GENEL - 05 Ekim 2010 Salı 21:29

Erdoğan, Şehir Üniversitesi'nde konuştu

A
A
A
Erdoğan, Şehir Üniversitesi'nde konuştu

"Bizler elbette, bilgiye yitik mal olarak bakan ve onu her neredeyse almakla mükellef bir medeniyetin mensuplarıyız, -İlim Çin'de dahi olsa gidin, alın- emrine muhatap bir medeniyetin mensuplarıyız"

 

 

HAKKI ÖZ / İSTANBUL

 

Başbakan Recep Tayyip Erdoğan, İstanbul Şehir Üniversitesi'nin 2010-2011 Akademik Yılı açılış törenine katıldı. Burada bir konuşma yapan Erdoğan, "Bizler elbette, bilgiye yitik mal olarak bakan ve onu her neredeyse almakla mükellef bir medeniyetin mensuplarıyız, -İlim Çin'de dahi olsa gidin, alın- emrine muhatap bir medeniyetin mensuplarıyız. Ancak, şehirlerimizin bilgiye ve bilim insanlarına kapılarını neden kapattığını, bu kapıların yeniden ve ardına kadar nasıl açılabileceğini de
enine boyuna sorgulamak zorundayız" dedi.

Başbakan Erdoğan, İstanbul Şehir Üniversitesi'nin akademik yıl açılışındaki konuşmasına, yeni yılın İstanbul Şehir Üniversitesi'nin tüm öğrencilerine, öğretim üyelerine ve camiaya hayırlı olmasını dileyerek başladı. İstanbul Şehir Üniversitesi'nin öğrencileriyle ilk defa bu öğretim yılında buluştuğunu belirten Erdoğan, "Dragos Yerleşkesi'nin de faaliyete geçmesiyle İstanbul Şehir Üniversitesi, sadece ülke içinde değil, uluslararası alanda da iddia sahibi olacağına, uluslararası bir bilim kuruluşu haline gelecek, kalitesiyle, standartlarıyla, farklı eğitim anlayışıyla öne çıkacaktır. Tabi, üniversitenin ismi için 'şehir' kelimesinin seçilmiş olmasını ben de çok anlamlı buluyorum.

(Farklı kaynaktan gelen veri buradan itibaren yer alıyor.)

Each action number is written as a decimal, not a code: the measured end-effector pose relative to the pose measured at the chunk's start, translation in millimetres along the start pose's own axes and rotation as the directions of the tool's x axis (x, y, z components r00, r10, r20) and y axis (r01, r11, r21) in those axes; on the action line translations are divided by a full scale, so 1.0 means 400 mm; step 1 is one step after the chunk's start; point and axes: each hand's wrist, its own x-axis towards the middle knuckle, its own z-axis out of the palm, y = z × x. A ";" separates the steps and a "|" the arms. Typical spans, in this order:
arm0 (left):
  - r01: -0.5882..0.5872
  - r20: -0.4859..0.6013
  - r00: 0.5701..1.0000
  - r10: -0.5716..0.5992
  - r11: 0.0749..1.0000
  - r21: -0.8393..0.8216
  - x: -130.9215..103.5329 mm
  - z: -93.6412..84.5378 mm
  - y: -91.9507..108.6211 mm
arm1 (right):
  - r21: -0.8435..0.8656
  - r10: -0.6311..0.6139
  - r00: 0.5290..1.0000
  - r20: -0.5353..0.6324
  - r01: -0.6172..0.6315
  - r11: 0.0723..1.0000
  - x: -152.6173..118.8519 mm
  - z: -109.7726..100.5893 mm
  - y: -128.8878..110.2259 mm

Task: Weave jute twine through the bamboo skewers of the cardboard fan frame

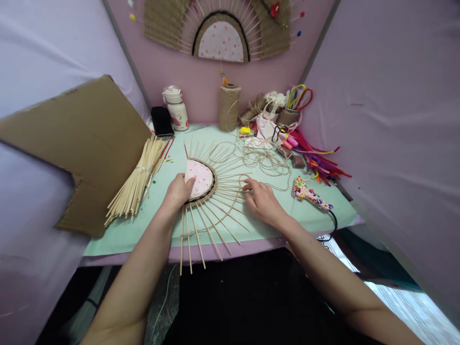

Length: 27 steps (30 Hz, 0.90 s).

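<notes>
A half-round fan frame lies on the table, its pink dotted fabric centre (pixel 201 181) edged by a woven band and a black cord. Thin wooden sticks (pixel 212 229) fan out from it, some past the table's front edge. My left hand (pixel 180 190) grips the straight side of the centre, thumb on the fabric. Twine (pixel 201 231) winds across the nearer sticks toward my right hand (pixel 264 201). That hand is at the stick ends on the right, fingers bent and closed around the twine; the fingertips are small in view.
A bundle of sticks (pixel 138 177) and cardboard (pixel 97 158) stand left. Behind are a phone (pixel 162 121), a bottle (pixel 178 112) and a twine spool (pixel 229 108). Loose twine (pixel 266 160), pipe cleaners (pixel 319 155) and a glue gun (pixel 312 195) lie right. A finished fan (pixel 221 40) hangs above.
</notes>
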 end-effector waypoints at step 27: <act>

Medeniyet kavramı, şehir, kent anlamına gelen 'medine' kelimesinden türemiştir. Şehir, farklılıkları barındıran, bir arada yaşama kültürünün egemen olduğu, insanların, belli kurallar ve belli sınırlar içinde birbirine saygı temelinde yaşamını idame ettirdikleri yerdir. Şehir, bünyesindeki insanların önüne belli yaşam kuralları koyduğu gibi, özgürlük ve çeşitliliği de içinde barındırır ve bu boyutuyla bilimin, sanatın gelişmesine, ilerlemesine zemin hazırlar" diye konuştu.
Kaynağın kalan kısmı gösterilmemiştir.